Não posso deixar passar sem um comentário a bela crônica do João Pereira Coutinho, publicada hoje (09/02/2010) na “Folha de São Paulo” (“Vender a alma”). No texto, o autor relata a iniquidade que se instalou em Portugal, qual seja, a institucionalização do ócio remunerado, que raticamente condena multidões a nada fazer como se isso fosse algo de bom. Em troca, os déficits da Previdência Social crescem de forma explosiva e o desemprego não dá sinais de que possa regredir. Essa situação não é incomum, muito ao contrário. Em toda Europa é possível que alguém nasça e morra sem precisar trabalhar nunca, permanentemente dependente da mesada estatal. Foi instituído o “direito humano” à vagabundagem. Obviamente que a trajetória dos déficits públicos, somados ao impacto da grave crise mundial, aponta para um fim dramático dessa iniquidade, que é contra a natureza e o senso de justiça. No Brasil vivemos já o império das bolsas com várias denominações, e as aposentadorias descasadas das contribuições, especialmente as do setor público, prática já antiga de remuneração do ócio.
Aqui, por vezes com valores estupendos, os famigerados marajás, que caçoam risonhamente dos pagadores de impostos. A eles se juntaram os recebedores da bolsa-ditadura. Como na Europa, a situação das finanças públicas agrava-se dia a dia, por força dessa situação anormal. O que mais interessa ao observador é o que vai acontecer na esfera política. Os aposentados, portadores de bolsas e desempregados remunerados estão próximos de constituírem uma grande maioria. Que governante poderá ser eleito prometendo corrigir as finanças públicas pela raiz, ou seja, cortando o ócio remunerado das multidões viciadas em não trabalhar? Terá que ser feito, mas como combinar a correta medida administrativa com a manutenção das instituições democráticas? Veja-se o caso dramático da Grécia, a manchete dos últimos dias. Aquele país passa por uma grave crise financeira e precisará cortar benefícios sociais e empregos públicos, e gastos de um modo geral, uma vez que a válvula da inflação e da desvalorização cambial, pelo acordo para integrar a União Europeia, não pode ser usada.

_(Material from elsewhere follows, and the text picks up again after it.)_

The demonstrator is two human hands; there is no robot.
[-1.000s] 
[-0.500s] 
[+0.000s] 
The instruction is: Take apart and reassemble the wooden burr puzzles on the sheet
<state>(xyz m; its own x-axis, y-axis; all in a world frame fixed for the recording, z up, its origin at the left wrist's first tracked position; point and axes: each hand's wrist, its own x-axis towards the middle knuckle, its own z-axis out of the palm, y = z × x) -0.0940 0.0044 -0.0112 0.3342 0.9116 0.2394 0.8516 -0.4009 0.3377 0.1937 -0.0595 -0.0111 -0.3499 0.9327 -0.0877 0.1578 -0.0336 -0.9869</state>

Portugal é a bola da vez em termos de volume proporcional de déficit. Como isso será feito no regime democrático? Eu não tenho a mínima ideia. É certo que essas sociedades passarão por processo de empobrecimento rápido. O fracasso dessas experiências é o fracasso da social-democracia, ou seja, da promessa igualitarista, incompatível com a prosperidade econômica. Estamos chegando a um tempo em que a realidade econômica se imporá de forma inexorável sobre a alucinação política que assumiu a hipótese de que seria possível suprimir a lei da escassez e que parcela crescente da população poderia viver sem trabalhar. Políticos social-democratas e socialistas em geral chegaram ao poder e lá se mantiveram escorados nessa mentira. O tempo do ajuste chegou. Na melhor das hipóteses aparecerão políticos da estirpe de Margareth Thatcher e Ronald Reagan, que “peitarão” os sindicalistas e os políticos populistas e organizarão as finanças públicas. Na pior, teremos a multiplicação dos regimes de força. O certo é que o tempo das meias medidas acabou e a tolerância com os crescentes déficits públicos (bem como o endividamento do Estado) está chegando ao fim. Em última análise, a quebra técnica dos Estados determinará o realinhamento das forças políticas. É provável que pactos políticos feitos a partir de algum tipo de lei de responsabilidade fiscal venham a ser exigidos para que partidos políticos possam ser constituídos, uma espécie de cláusula pétrea sobre a qual ninguém poderá questionar. Mas antes que isso ocorra veremos o sofrimento dessas gerações de ociosos remunerados, moradores de beira de praia, praticantes de turismo para preencher o seu vazio existencial. Como fazer alguém assim trabalhar, depois de décadas de ócio? É uma questão em aberto. E essa gente que chegou aos cinqüenta anos sem constituir família, que fez do subsídio estatal seu único arrimo, como sobreviverá ao duro ajuste? Essa gente sem filhos e sem futuro? A disciplina do trabalho se adquire por longos anos de treinamento. Teremos um fenômeno novo e interessante, da reinserção dessas multidões ociosas na rotina humana, que vem desde que a civilização apontou no horizonte. “Homem, comerás o pão com o suor do teu rosto”.